Write out all of the listing exactly. Add nothing to it.

* * * * * * *

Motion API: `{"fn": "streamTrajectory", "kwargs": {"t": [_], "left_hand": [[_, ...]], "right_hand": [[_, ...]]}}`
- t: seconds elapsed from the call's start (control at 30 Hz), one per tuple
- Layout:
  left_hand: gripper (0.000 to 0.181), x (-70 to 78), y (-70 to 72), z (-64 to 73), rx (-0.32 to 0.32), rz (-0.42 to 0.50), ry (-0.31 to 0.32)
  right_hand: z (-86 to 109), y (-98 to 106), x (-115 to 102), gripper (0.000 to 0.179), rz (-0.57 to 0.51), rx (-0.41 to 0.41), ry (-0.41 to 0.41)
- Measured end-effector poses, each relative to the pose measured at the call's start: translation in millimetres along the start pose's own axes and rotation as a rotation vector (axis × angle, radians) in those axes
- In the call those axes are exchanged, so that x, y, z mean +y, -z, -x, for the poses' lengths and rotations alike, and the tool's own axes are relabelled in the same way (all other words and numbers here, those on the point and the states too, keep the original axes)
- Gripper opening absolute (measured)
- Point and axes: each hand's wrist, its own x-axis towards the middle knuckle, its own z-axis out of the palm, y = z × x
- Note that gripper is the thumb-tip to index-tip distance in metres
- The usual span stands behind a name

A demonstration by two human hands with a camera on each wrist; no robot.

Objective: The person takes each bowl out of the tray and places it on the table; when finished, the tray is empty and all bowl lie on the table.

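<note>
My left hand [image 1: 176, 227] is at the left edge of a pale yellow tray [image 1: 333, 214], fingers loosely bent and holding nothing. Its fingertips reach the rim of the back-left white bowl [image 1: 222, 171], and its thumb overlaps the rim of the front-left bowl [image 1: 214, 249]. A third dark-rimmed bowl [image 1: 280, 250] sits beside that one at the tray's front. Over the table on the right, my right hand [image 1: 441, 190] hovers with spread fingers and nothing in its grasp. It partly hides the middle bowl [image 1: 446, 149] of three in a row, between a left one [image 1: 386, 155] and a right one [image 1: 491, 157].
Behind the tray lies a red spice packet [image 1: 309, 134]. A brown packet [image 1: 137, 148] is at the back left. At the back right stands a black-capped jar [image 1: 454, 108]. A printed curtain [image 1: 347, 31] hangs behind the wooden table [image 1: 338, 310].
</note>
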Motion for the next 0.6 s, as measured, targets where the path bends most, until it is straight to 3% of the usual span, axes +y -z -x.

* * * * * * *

__Answer area__.
Motion API: `{"fn": "streamTrajectory", "kwargs": {"t": [_], "left_hand": [[_, ...]], "right_hand": [[_, ...]]}}`
- t: seconds elapsed from the call's start (control at 30 Hz), one per tuple
- Layout:
  left_hand: gripper (0.000 to 0.181), x (-70 to 78), y (-70 to 72), z (-64 to 73), rx (-0.32 to 0.32), rz (-0.42 to 0.50), ry (-0.31 to 0.32)
  right_hand: z (-86 to 109), y (-98 to 106), x (-115 to 102), gripper (0.000 to 0.179), rz (-0.57 to 0.51), rx (-0.41 to 0.41), ry (-0.41 to 0.41)
- Measured end-effector poses, each relative to the pose measured at the call's start: translation in millimetres along the start pose's own axes and rotation as a rotation vector (axis × angle, radians) in those axes
- In the call those axes are exchanged, so that x, y, z mean +y, -z, -x, for the poses' lengths and rotations alike, and the tool's own axes are relabelled in the same way (all other words and numbers here, those on the point and the states too, keep the original axes)
- Gripper opening absolute (measured)
- Point and axes: each hand's wrist, its own x-axis towards the middle knuckle, its own z-axis out of the palm, y = z × x
- Note that gripper is the thumb-tip to index-tip distance in metres
- The usual span stands behind a name

A demonstration by two human hands with a camera on each wrist; no robot.

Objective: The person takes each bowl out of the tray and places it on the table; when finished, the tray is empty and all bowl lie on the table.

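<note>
My left hand [image 1: 176, 227] is at the left edge of a pale yellow tray [image 1: 333, 214], fingers loosely bent and holding nothing. Its fingertips reach the rim of the back-left white bowl [image 1: 222, 171], and its thumb overlaps the rim of the front-left bowl [image 1: 214, 249]. A third dark-rimmed bowl [image 1: 280, 250] sits beside that one at the tray's front. Over the table on the right, my right hand [image 1: 441, 190] hovers with spread fingers and nothing in its grasp. It partly hides the middle bowl [image 1: 446, 149] of three in a row, between a left one [image 1: 386, 155] and a right one [image 1: 491, 157].
Behind the tray lies a red spice packet [image 1: 309, 134]. A brown packet [image 1: 137, 148] is at the back left. At the back right stands a black-capped jar [image 1: 454, 108]. A printed curtain [image 1: 347, 31] hangs behind the wooden table [image 1: 338, 310].
</note>
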Motion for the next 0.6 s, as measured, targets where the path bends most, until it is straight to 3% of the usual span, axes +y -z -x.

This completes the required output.